Machine Learning: Side Note - Iteratively Improving our model

May 12, 2019 Matthew Keller

To break the fourth wall a bit, in building up the interactive demo, I’ve realized some changes I’d make to the model here.

This blog post will dive into my thought process for improving the model in couple of different directions.

Average loss per sample vs Total loss

To get the loss for the model, we’re currently summing the per-sample loss. The major downside of this approach is that it makes it impossible to compare two models that were trained on different numbers of samples. This is because each sample contributes some loss to the outcome so more samples will necessarily imply a higher loss. To fix this, I’ll switch to averaging the loss across the samples to quantify the quality of the model. This will mean that even if we add more data to the model, we will still have a way to compare apples to apples whether the model is actually getting better with the additional data.

Here's the demo with an additional row for average loss:

See this content in the original post

After adding the average loss per sample, my first thought is that it's hard to tell that anything is better or different compared to before. The number is smaller than before but we don't actually care about the value of the loss as much as that were minimizing it. So why is this better? In order to demonstrate that this is better we need to demonstrate that, previously, as you would add more data, the sum loss scales up even when the quality of the model isn't any worse. So I decided it would be useful to add more data on the fly to see how the loss is affected in the two cases. This should better demonstrate the problem. In the demo below the plus button next to “Samples” doubles the existing samples. Click it and see if you notice what happens with the Total loss and the average loss respectively:

See this content in the original post

Since we’re just doubling our existing data, we’d expect our model to perform just as well, no? What we see though is that when we add the same data again, sum loss doubles as well, which means it’s not a useful tool for comparing models with different amounts of data.

After using this example, my next thought to improve this model would be to support uploading a CSV file of data to the model and thus the cycle repeats!

Proportional vs Fixed Gradient Descent Step Size

When the loss is really high, you can use a large step size but as the loss approaches zero, those higher step sizes are unstable and dance around without making a lot of progress. (See figure 1 below for an example)

Figure 1: Example of a model that has a lot of variation but not a lot of improvement.

It would be good if we could use an adaptive step size that is aware of how large the current loss is and picks a step size accordingly.

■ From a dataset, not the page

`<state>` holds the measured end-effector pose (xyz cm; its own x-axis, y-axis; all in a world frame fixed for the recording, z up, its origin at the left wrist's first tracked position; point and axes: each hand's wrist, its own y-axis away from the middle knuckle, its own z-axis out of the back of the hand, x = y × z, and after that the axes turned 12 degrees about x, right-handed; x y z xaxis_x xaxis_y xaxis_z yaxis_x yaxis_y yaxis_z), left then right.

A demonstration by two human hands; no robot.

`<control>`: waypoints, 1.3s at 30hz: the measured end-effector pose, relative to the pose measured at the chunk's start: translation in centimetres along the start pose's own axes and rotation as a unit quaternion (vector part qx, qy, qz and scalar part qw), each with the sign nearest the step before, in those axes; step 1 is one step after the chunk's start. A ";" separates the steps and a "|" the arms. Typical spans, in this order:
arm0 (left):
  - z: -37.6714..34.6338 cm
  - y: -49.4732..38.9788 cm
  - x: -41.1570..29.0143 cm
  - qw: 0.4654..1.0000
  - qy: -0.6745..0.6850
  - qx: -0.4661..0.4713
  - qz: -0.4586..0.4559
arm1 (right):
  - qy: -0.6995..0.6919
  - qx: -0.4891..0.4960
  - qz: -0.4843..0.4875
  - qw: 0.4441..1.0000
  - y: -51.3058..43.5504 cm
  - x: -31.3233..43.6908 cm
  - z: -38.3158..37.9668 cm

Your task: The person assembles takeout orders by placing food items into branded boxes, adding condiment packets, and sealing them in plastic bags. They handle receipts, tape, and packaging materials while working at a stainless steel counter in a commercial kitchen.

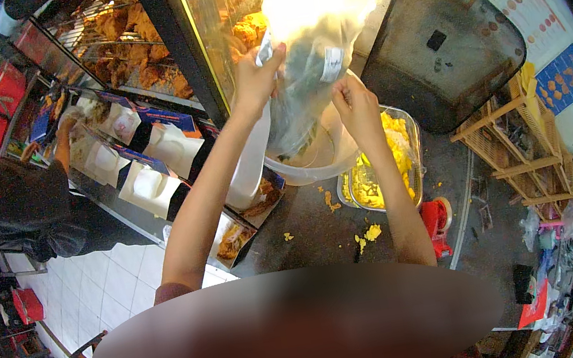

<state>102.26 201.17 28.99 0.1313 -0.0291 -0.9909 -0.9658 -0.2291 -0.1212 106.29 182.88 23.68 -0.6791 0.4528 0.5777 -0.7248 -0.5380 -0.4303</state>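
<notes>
My left hand (258, 80) grips the edge of a clear plastic bag (299, 77) that bears a white label; the bag's top is lost in bright glare. Dark green contents show through it. Close to the bag's lower right side is my right hand (355, 96), its fingers bent together; whether they pinch the plastic is unclear. Beneath the bag stands a round translucent tub (313, 172). A clear tray of yellow scrambled egg (402, 156) lies partly under my right forearm.
Open food boxes (151, 182) with rice line the counter at left, where another person (18, 202) works. Fried chicken (132, 41) fills a glass display case. A dark mesh-like cover (439, 50) leans behind, near a wooden rack (528, 159). A red tape dispenser (438, 226) sits at right.
</notes>
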 end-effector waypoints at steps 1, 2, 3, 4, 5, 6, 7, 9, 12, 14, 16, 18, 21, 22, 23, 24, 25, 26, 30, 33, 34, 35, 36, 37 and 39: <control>-0.2 0.2 0.1 0.999 0.031 -0.004 -0.025 | 0.028 0.111 -0.079 0.990 0.0 -0.6 0.1; -0.5 0.4 0.2 0.998 0.058 -0.010 -0.019 | 0.050 0.195 -0.128 0.971 0.1 -1.1 -0.1; -0.6 0.6 0.0 0.996 0.079 -0.022 0.023 | 0.076 0.287 -0.212 0.931 0.2 -1.6 -0.3; -0.7 0.8 -0.3 0.995 0.094 -0.040 -0.007 | 0.110 0.280 -0.144 0.943 0.3 -1.8 -0.7; -0.7 0.8 -0.8 0.994 0.109 -0.017 -0.015 | 0.074 0.239 -0.120 0.961 0.1 -2.1 -1.0; -0.4 0.9 -1.4 0.992 0.124 0.003 -0.022 | 0.036 0.224 -0.109 0.968 0.1 -2.0 -1.6; 0.0 0.9 -2.0 0.989 0.141 0.022 -0.041 | -0.008 0.186 -0.078 0.979 -0.3 -1.9 -1.8; 0.3 0.9 -2.8 0.987 0.159 0.016 -0.018 | -0.127 0.130 -0.080 0.980 -0.8 -1.2 -2.3; 0.2 1.2 -2.8 0.989 0.144 0.007 -0.007 | -0.176 0.112 -0.111 0.972 -1.5 -0.8 -1.7; 0.1 1.6 -2.2 0.988 0.153 0.019 0.000 | -0.203 0.107 -0.066 0.971 -1.4 -1.1 -1.1; 0.0 2.0 -1.8 0.985 0.173 0.021 0.015 | -0.133 0.203 -0.109 0.964 -0.7 -1.7 -0.7; 0.1 2.3 -1.7 0.974 0.223 0.038 0.004 | -0.063 0.254 -0.155 0.953 0.1 -2.3 -0.8; 0.3 2.6 -2.4 0.966 0.253 0.054 0.004 | -0.135 0.205 -0.048 0.968 0.5 -2.4 -1.6; 0.5 2.6 -2.7 0.967 0.251 0.046 -0.003 | -0.146 0.183 -0.063 0.970 0.5 -2.3 -1.7; 0.5 2.6 -3.0 0.966 0.252 0.052 -0.027 | -0.134 0.160 -0.050 0.977 0.4 -2.0 -1.8; 0.7 2.5 -3.3 0.962 0.260 0.066 -0.057 | -0.130 0.150 -0.036 0.979 0.2 -1.8 -1.7; 0.9 2.4 -3.6 0.962 0.268 0.060 -0.013 | -0.128 0.122 -0.005 0.984 0.0 -1.4 -1.5; 0.9 2.5 -3.7 0.959 0.275 0.065 0.002 | -0.106 0.144 -0.031 0.983 -0.1 -1.0 -1.2; 1.1 2.5 -3.5 0.946 0.317 0.070 0.006 | -0.149 0.145 -0.059 0.976 0.5 0.3 -0.2; 0.6 2.8 -3.1 0.932 0.354 0.077 0.019 | -0.158 0.114 -0.042 0.980 1.5 1.1 -0.5; 0.3 2.8 -3.0 0.928 0.363 0.085 0.029 | -0.137 0.098 -0.048 0.985 1.7 1.2 -0.7; 0.1 2.8 -3.0 0.921 0.373 0.106 0.024 | -0.109 0.083 -0.023 0.990 1.8 1.3 -0.9; -0.1 2.8 -3.0 0.921 0.375 0.106 0.026 | -0.078 0.068 -0.013 0.995 1.9 1.4 -1.1; -0.1 2.6 -3.2 0.919 0.377 0.116 0.014 | -0.048 0.058 -0.003 0.997 2.0 1.5 -1.0; 0.0 2.3 -3.6 0.923 0.368 0.111 0.009 | -0.046 0.000 0.011 0.999 2.1 1.4 -0.8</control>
<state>99.60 200.81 32.27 0.1515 -0.7031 -0.6948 -0.9808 -0.0196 -0.1940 103.73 182.97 23.08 -0.6811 0.3738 0.6296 -0.7103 -0.5463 -0.4440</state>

Let’s do that. In the demo below, we’ve added a toggle to enable proportional step size when doing gradient descent. Play around with the model below and see if you notice any patterns/differences between when the model uses proportional step sizes vs a fixed step size.

See this content in the original post

We've added the ability to configure whether the model should use the proportional step size but this still isn't quite enough to get the insights were looking for. I don't know about you but for me it's almost impossible to tell which one of these model it doing a better job training on the provided data. It would be useful if we could compare two runs side by side. I've added the ability to save a run of the model. After adding this we can see that although the fixed step size learns faster, it becomes unstable at end.

Try running the model below with a large step size until you notice it level off. Then pause the model save the run and reset. Now turn on proportional step size and compare the two runs. Do you notice anything about the two runs?

See this content in the original post

The next thing I might do to take this line of improvement even farther is highlight the runs in different colors so that it's easier to tell one from the other and see what the settings were for each run.

Learn - Visualize - Repeat

The meta takeaway is that this process can be quite imprecise. It's a continual cycle of producing new visualizations which provide new insights which in turn inspire ideas for new visualizations.

So with that I’ll say, go forth and iterate!